Obituary: Dr Calum Bartlett
Born: 17 August 1925
Died: 18 July 2014
Dr Calum Bartlett send some emails regarding his time at the Abbey and extracts from these are shown here;
He attended the Abbey School from 1937 to 1942 – “Very happy days and well worth my journey from Barra with change of boats at Loch Boisdale and train from Mallaig and bus from Speanbridge.” He ended up as House and School captain. “I was sixteenth man in the rugby team and twelfth man in the hockey and cricket teams. Positions granted so that I could have the doubtful pleasure of travelling with the team – in early days in the Albion lorry driven by Brother Magnus. Having been declared by who knows whom (not by the Fort) as too young for University I spent my last year collecting a couple more “highers”. The science master, Spud Murphy, despite being a citizen of the Irish Republic, had joined the Air Force. Not being able to find a new teacher, they offered me the job. Being, relatively, unemployed I accepted – despite the absence of salary!”
Calum remembers visits by Abbot Hunter Blair in the 30s (Sir David Oswald Hunter Blair was a convert, old Etonian, scholar and Baronet who was a monk at the Fort who became the second Abbot of FA in 1912 resigning in 1917) – Calum recalls him being nicknamed Hunter Bunter.
Calum gave me a rundown of some of the staff in the 30s and 40s (Fr Anselm Richardson , Abbot Wulstan Knowles – “The information that trickled down to us was that his reign was considered too slack so Anselm Richardson, a sterner character, was sent up from England to take over”, Wilfrid Worden, Jim Douglas, Miss Noonan, Mr Scholes – “A prim little man who taught history. Clearly did not like calling boys by their surname but did not wish to seem too familiar. So – he invented names for us. I was James”, Matrons Cussack and Hughes and others.)
Calum writes “Every third Monday was a holiday. Outings, supervised for the under-fourteens. Their elders were free to do what they wished or join an arranged expedition. This Monday there was an optional trip for them – up to the top of Corrieyairack pass by General Wade’s road. Dilworth (a contemporary of Calum’s) and I, though both fourteen, were judged too puny to survive such an expedition. To Hell with that! Accompanied by a couple of more aged friends we set off ten minutes before the official group carrying with us a six foot pole which we planted at the top of the Pass with a suitable note attached.
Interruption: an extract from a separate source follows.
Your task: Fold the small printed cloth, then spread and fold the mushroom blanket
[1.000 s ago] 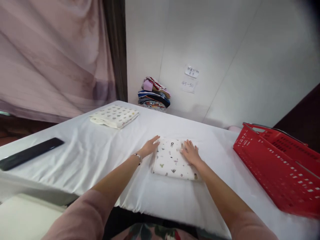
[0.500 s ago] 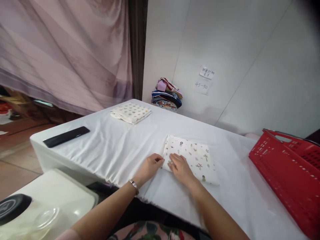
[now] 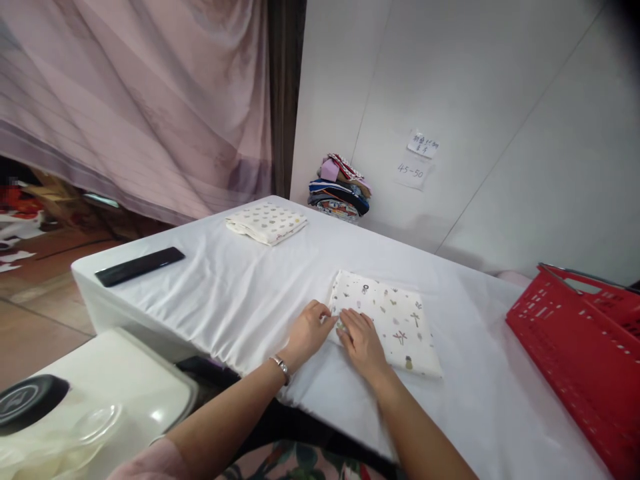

About one third of the way down we passed the official group on the way up led by DLK I have a vague memory of him wiping the rain off his specs as he scrutinised us. Not quite Scott and Amundsen. We were later called to his office and simply told “If you’d been found dead in a ditch what could I have said to your parents?” Not quite his words but essentially the same – and appropriate.
In my second year at the Fort there was a Pots’ strike (monitors). They were objecting to Fr.Maurus, the Prefect of Discipline. I never knew why but he may have been restricting privileges enjoyed by the upper school. Fr. Maurus lost his job and took over care of the grounds from Fr.Luke Cary-Elwes a slightly aristocratic old man whose voice used to be heard crying out “Get orf my bally Graass” when he saw anyone trespassing on the square of the cricket pitch.”
Calum went to Glasgow University to study Medicine and eventually spent his life as a GP in Surrey.